| Work request |
Lines holding the string "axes" in the listing below are to be copied.

Segment Open

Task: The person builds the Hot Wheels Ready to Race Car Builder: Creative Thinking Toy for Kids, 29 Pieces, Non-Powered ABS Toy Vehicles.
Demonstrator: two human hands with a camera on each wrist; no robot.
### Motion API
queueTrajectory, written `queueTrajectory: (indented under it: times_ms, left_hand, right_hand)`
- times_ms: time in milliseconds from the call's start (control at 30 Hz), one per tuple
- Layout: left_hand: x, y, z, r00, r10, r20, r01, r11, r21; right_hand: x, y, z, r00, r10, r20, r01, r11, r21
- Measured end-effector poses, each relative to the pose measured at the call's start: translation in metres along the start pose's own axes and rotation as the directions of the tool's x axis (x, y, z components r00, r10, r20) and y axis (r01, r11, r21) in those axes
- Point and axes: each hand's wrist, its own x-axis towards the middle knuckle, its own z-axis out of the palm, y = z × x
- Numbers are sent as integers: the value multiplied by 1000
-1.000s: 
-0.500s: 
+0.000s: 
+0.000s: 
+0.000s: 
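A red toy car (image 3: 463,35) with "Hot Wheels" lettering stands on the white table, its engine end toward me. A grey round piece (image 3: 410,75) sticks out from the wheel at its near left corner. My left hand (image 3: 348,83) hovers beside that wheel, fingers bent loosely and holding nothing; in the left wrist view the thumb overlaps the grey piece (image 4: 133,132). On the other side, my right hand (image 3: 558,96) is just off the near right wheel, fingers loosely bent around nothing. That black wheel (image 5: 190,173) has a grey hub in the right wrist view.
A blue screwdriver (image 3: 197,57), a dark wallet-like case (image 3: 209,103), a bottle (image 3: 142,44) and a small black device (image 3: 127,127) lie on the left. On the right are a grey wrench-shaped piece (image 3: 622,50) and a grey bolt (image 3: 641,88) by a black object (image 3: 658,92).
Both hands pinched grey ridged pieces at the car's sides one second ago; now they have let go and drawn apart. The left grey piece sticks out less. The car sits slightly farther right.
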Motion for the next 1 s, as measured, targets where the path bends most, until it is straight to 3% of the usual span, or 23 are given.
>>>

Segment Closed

| Response to this exercise |
- Measured end-effector poses, each relative to the pose measured at the call's start: translation in metres along the start pose's own axes and rotation as the directions of the tool's x axis (x, y, z components r00, r10, r20) and y axis (r01, r11, r21) in those axes
- Point and axes: each hand's wrist, its own x-axis towards the middle knuckle, its own z-axis out of the palm, y = z × x

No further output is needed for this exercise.